--- Task to carry out ---
Output each of the entries exactly, skipping every picture they contain.

Stored items:
☆ ☆ ☆ ☆

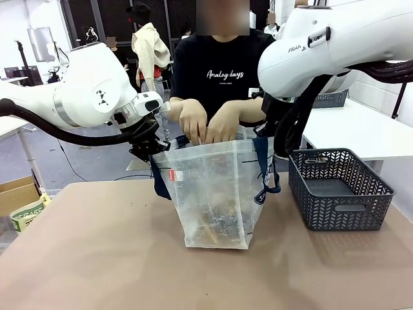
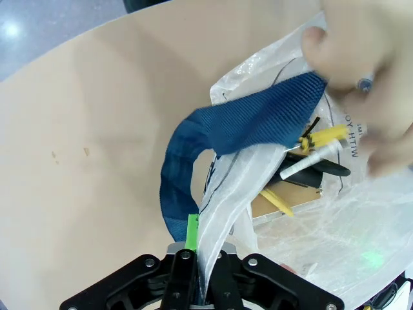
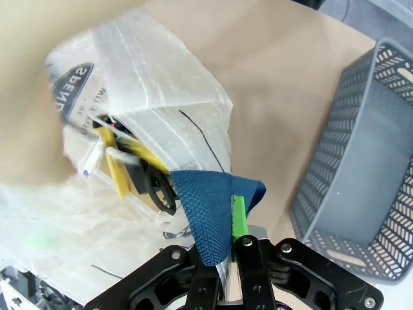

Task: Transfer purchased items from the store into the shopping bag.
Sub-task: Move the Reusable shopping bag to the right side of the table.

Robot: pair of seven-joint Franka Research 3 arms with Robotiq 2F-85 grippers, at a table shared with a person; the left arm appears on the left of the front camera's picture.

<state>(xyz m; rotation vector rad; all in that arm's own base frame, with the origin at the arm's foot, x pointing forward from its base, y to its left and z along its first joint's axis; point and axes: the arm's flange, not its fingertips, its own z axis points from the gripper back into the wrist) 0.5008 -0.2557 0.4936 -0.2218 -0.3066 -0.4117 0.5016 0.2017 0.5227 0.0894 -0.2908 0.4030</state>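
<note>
The bag (image 1: 216,194) stands upright in the middle of the surface (image 1: 97,258), mouth up and stretched open. Several items (image 1: 216,226) lie heaped at its bottom. The left wrist view shows them from above (image 2: 310,161): a yellow-and-black piece, something white, and a brownish flat one under them.

Both of the person's hands (image 1: 206,121) are at the mouth from the far edge, fingers down inside the rim. Whether they carry another item cannot be told.

The left end effector (image 1: 150,147) is pressed together on the thin plastic of the bag's rim, with the film running down between its fingers (image 2: 191,232) and a blue handle (image 2: 258,123) looping just beside it. The right end effector (image 3: 229,242) pinches the other blue handle (image 3: 206,206) at the opposite side of the mouth.

The basket (image 1: 322,206) sits near the right edge, apart from the bag, and what shows of its inside looks bare.

My reading is that the loading step is in hand: the arms act as a bag stand while the person drops goods in. Next, both pinches should hold firm and level so the mouth does not sag or close over the hands. If the basket is indeed emptied, the following move would be to let go of the rim and handle without tipping the bag.
</note>
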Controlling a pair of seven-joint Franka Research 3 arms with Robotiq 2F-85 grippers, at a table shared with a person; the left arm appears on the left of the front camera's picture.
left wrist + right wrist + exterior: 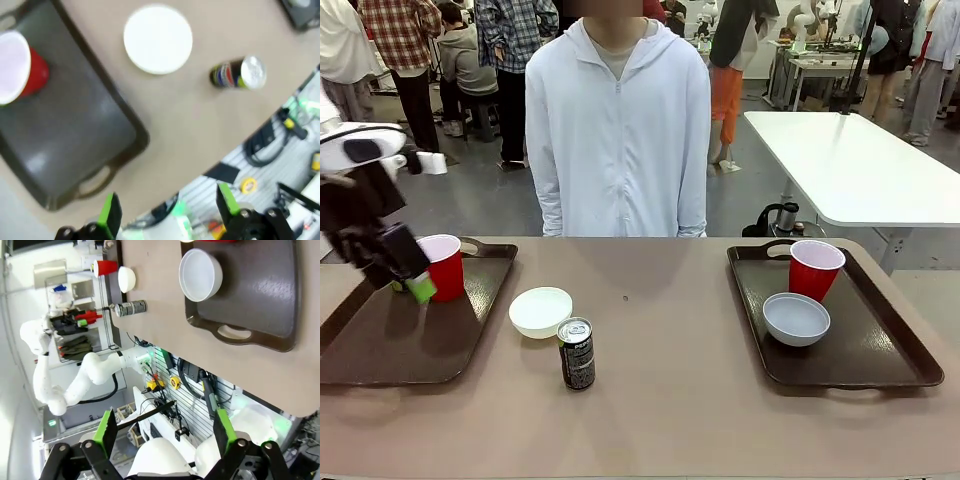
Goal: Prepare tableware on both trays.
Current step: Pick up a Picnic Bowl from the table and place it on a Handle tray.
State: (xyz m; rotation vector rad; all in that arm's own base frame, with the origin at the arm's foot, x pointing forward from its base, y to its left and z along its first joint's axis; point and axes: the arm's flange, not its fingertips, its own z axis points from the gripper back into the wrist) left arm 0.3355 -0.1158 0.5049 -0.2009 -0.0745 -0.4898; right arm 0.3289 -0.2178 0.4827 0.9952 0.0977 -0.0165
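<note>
Red plastic cup stands upright at the far end of the left dark brown rectangular plastic tray. A second red cup and a greyish round bowl sit on the matching right tray. Between the trays, on the tan counter, a cream round bowl and a slim dark soda can stand near each other but apart.

Our left fingers are spread wide and empty above the left tray, near its cup. Our right fingers are likewise released, holding nothing.

We judge the left tray lacks its bowl and can. The upright can could topple if one finger touches it first, the shallow bowl's rim could slip from a pinch, and a careless swing might knock over the light cup.
</note>
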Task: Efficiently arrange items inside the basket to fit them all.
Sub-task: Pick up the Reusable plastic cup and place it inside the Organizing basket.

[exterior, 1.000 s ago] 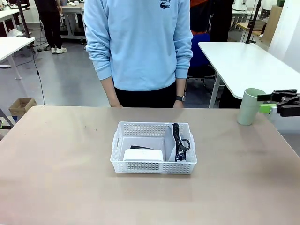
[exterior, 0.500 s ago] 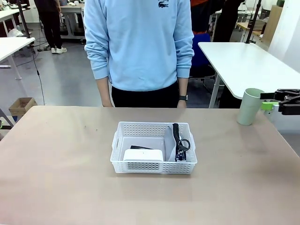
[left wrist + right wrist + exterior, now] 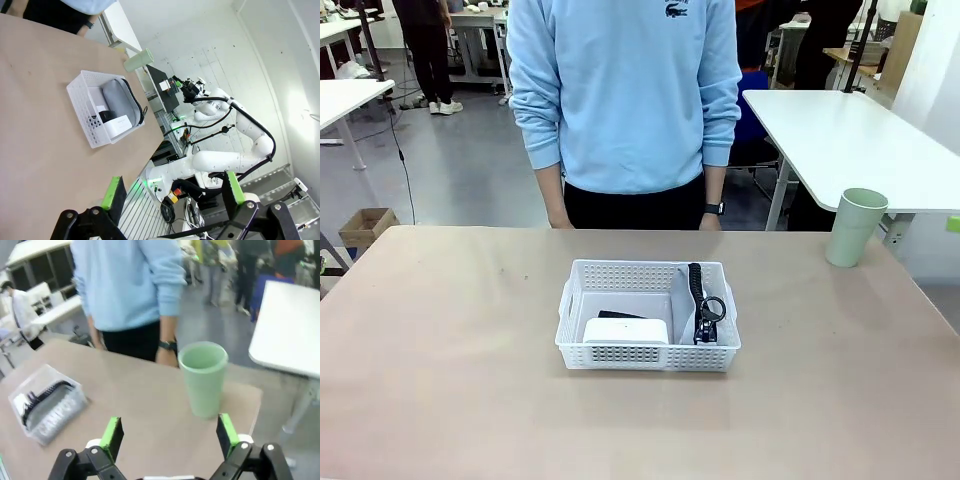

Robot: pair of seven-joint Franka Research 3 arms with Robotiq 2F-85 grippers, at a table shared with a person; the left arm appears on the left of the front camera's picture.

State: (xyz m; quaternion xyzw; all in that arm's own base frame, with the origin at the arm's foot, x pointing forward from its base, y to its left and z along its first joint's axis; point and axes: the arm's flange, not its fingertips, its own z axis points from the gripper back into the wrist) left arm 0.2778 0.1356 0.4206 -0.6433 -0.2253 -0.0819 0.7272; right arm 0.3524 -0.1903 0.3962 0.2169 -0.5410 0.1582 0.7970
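Note:
The white basket (image 3: 648, 356) sits mid-table. Inside it, a small white box (image 3: 625, 330) lies at the front left, with a black stapler (image 3: 617, 315) just behind it. The grey pouch (image 3: 684, 300) stands on edge along the right wall, its black strap (image 3: 698, 290) on top. The pale green cup (image 3: 855, 227) stands upright on the table's far right, outside the basket. My right gripper (image 3: 169, 432) is open, pulled back from the cup (image 3: 202, 377), nothing between its fingers. My left gripper (image 3: 173, 190) is open and empty, far from the basket (image 3: 85, 117).
A person in a light blue sweatshirt (image 3: 625, 90) stands at the far edge, hands hanging at the table's rim. Bare tabletop (image 3: 440, 340) surrounds the basket on all sides. A white table (image 3: 840, 130) stands behind the cup.
My right gripper has drawn back to the right, away from the cup and out of the front view. The cup stays put. The person shifted slightly.

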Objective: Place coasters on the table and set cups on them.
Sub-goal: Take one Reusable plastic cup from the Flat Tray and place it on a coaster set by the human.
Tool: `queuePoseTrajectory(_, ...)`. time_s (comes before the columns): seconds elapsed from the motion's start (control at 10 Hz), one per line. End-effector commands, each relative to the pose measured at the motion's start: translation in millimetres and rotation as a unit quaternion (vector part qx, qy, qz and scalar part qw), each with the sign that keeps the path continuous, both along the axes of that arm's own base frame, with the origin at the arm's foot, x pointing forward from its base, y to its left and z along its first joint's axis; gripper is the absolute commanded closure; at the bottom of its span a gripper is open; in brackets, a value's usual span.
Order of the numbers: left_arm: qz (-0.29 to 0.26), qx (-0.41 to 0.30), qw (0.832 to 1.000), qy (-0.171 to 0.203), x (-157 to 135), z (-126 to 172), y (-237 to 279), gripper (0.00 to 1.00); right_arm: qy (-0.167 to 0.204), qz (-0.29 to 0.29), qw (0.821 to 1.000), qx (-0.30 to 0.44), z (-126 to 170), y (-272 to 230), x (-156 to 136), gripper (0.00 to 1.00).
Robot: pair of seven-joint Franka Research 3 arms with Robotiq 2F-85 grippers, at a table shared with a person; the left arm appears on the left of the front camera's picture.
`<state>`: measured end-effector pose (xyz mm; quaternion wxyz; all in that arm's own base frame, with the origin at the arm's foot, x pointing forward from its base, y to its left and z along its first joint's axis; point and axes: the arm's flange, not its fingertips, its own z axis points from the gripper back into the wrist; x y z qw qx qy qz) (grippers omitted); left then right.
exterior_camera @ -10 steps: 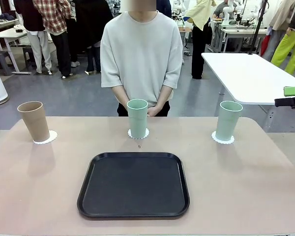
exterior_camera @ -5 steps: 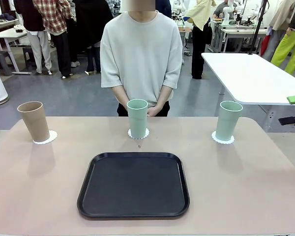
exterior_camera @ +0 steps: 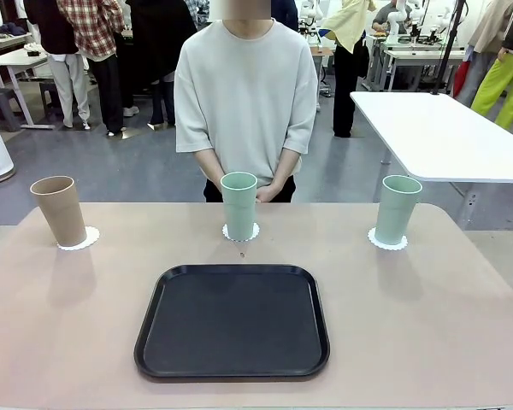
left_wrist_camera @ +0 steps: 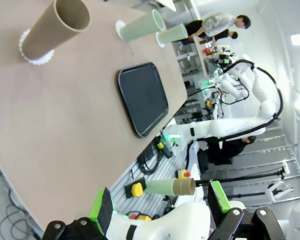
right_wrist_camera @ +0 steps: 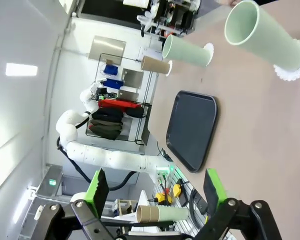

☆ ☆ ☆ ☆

--- Solved exercise ---
Task: Transfer purchased items from the store into the shopping bag.
Sub-task: Move the Reusable shopping bag to the right side of the table.

Robot: pair of seven-joint Franka Research 3 arms with Robotiq 2F-85 grippers, at a table shared with a person; the left arm appears on the left of the front camera's picture.

<state>(xyz m; rotation vector rad; all in that arm's own base frame, with the origin at the arm's foot, x pointing forward from its base, y to its left and z along its first joint's axis; point and axes: the arm's flange, not its fingertips, its own z axis points from the gripper back into the wrist) 0.5008 -0.2557 0.4936 -0.2218 -0.3066 -0.4117 0.5016 0.2017 0.5227 0.0894 -0.2908 0.4030</state>
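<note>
The bag (image 1: 216,194) stands upright in the middle of the surface (image 1: 97,258), mouth up and stretched open. Several items (image 1: 216,226) lie heaped at its bottom. The left wrist view shows them from above (image 2: 310,161): a yellow-and-black piece, something white, and a brownish flat one under them.

Both of the person's hands (image 1: 206,121) are at the mouth from the far edge, fingers down inside the rim. Whether they carry another item cannot be told.

The left end effector (image 1: 150,147) is pressed together on the thin plastic of the bag's rim, with the film running down between its fingers (image 2: 191,232) and a blue handle (image 2: 258,123) looping just beside it. The right end effector (image 3: 229,242) pinches the other blue handle (image 3: 206,206) at the opposite side of the mouth.

The basket (image 1: 322,206) sits near the right edge, apart from the bag, and what shows of its inside looks bare.

My reading is that the loading step is in hand: the arms act as a bag stand while the person drops goods in. Next, both pinches should hold firm and level so the mouth does not sag or close over the hands. If the basket is indeed emptied, the following move would be to let go of the rim and handle without tipping the bag.
</note>
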Controlling a pair of seven-joint Franka Research 3 arms with Robotiq 2F-85 grippers, at a table shared with a person; the left arm appears on the left of the front camera's picture.
left wrist + right wrist + exterior: 
Goal: Prepare tableware on both trays.
Current step: Pick up a Picnic Bowl from the table and place it on a Handle tray.
State: (xyz m; rotation vector rad; all in that arm's own base frame, with the origin at the arm's foot, x pointing forward from its base, y to its left and z along its first joint's axis; point and axes: the arm's flange, not its fingertips, its own z axis points from the gripper back into the wrist) left arm 0.3355 -0.1158 0.5049 -0.2009 -0.0745 -0.4898; right arm 0.3289 -0.2178 0.4827 0.9952 0.0977 -0.0165
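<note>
Red plastic cup stands upright at the far end of the left dark brown rectangular plastic tray. A second red cup and a greyish round bowl sit on the matching right tray. Between the trays, on the tan counter, a cream round bowl and a slim dark soda can stand near each other but apart.

Our left fingers are spread wide and empty above the left tray, near its cup. Our right fingers are likewise released, holding nothing.

We judge the left tray lacks its bowl and can. The upright can could topple if one finger touches it first, the shallow bowl's rim could slip from a pinch, and a careless swing might knock over the light cup.
</note>
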Task: Efficiently arrange items inside the basket to fit them all.
Sub-task: Pick up the Reusable plastic cup and place it inside the Organizing basket.

[exterior, 1.000 s ago] 
[exterior, 0.500 s ago] 
[left wrist + right wrist + exterior, now] 

Robot: pair of seven-joint Franka Research 3 arms with Robotiq 2F-85 grippers, at a table shared with a person; the left arm appears on the left of the front camera's picture.

State: (xyz m; quaternion xyzw; all in that arm's own base frame, with the origin at the arm's foot, x pointing forward from its base, y to its left and z along its first joint's axis; point and axes: the arm's flange, not its fingertips, its own z axis points from the gripper back into the wrist) left arm 0.2778 0.1356 0.4206 -0.6433 -0.2253 -0.0819 0.7272; right arm 0.3524 -0.1903 0.3962 0.2169 -0.5410 0.1582 0.7970
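Note:
The white basket (image 3: 648, 356) sits mid-table. Inside it, a small white box (image 3: 625, 330) lies at the front left, with a black stapler (image 3: 617, 315) just behind it. The grey pouch (image 3: 684, 300) stands on edge along the right wall, its black strap (image 3: 698, 290) on top. The pale green cup (image 3: 855, 227) stands upright on the table's far right, outside the basket. My right gripper (image 3: 169, 432) is open, pulled back from the cup (image 3: 202, 377), nothing between its fingers. My left gripper (image 3: 173, 190) is open and empty, far from the basket (image 3: 85, 117).
A person in a light blue sweatshirt (image 3: 625, 90) stands at the far edge, hands hanging at the table's rim. Bare tabletop (image 3: 440, 340) surrounds the basket on all sides. A white table (image 3: 840, 130) stands behind the cup.
My right gripper has drawn back to the right, away from the cup and out of the front view. The cup stays put. The person shifted slightly.
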
Objective: Place coasters on the table and set cups on them.
Sub-goal: Take one Reusable plastic cup from the Flat Tray and place it on a coaster set by the human.
Tool: `queuePoseTrajectory(_, ...)`. time_s (comes before the columns): seconds elapsed from the motion's start (control at 10 Hz), one per line. End-effector commands, each relative to the pose measured at the motion's start: translation in millimetres and rotation as a unit quaternion (vector part qx, qy, qz and scalar part qw), each with the sign that keeps the path continuous, both along the axes of that arm's own base frame, with the origin at the arm's foot, x pointing forward from its base, y to its left and z along its first joint's axis; gripper is the absolute commanded closure; at the bottom of its span a gripper is open; in brackets, a value's usual span.
Order of the numbers: left_arm: qz (-0.29 to 0.26), qx (-0.41 to 0.30), qw (0.832 to 1.000), qy (-0.171 to 0.203), x (-157 to 135), z (-126 to 172), y (-237 to 279), gripper (0.00 to 1.00); right_arm: qy (-0.167 to 0.204), qz (-0.29 to 0.29), qw (0.821 to 1.000), qx (-0.30 to 0.44), z (-126 to 170), y (-272 to 230), x (-156 to 136), gripper (0.00 to 1.00).
Robot: pair of seven-joint Franka Research 3 arms with Robotiq 2F-85 grippers, at a table shared with a person; the left arm appears on the left of the front camera's picture.
`<state>`: measured end-effector pose (xyz mm; quaternion wxyz; all in that arm's own base frame, with the origin at the arm's foot, x pointing forward from its base, y to its left and z along its first joint's axis; point and axes: the arm's flange, not its fingertips, its own z axis points from the gripper back into the wrist; x y z qw qx qy qz) (grippers omitted); left then right.
exterior_camera @ -10 steps: 
exterior_camera @ -5 steps: 
exterior_camera @ +0 steps: 
left_wrist_camera @ +0 steps: 
right_wrist_camera @ +0 steps: 

The answer requires no further additions.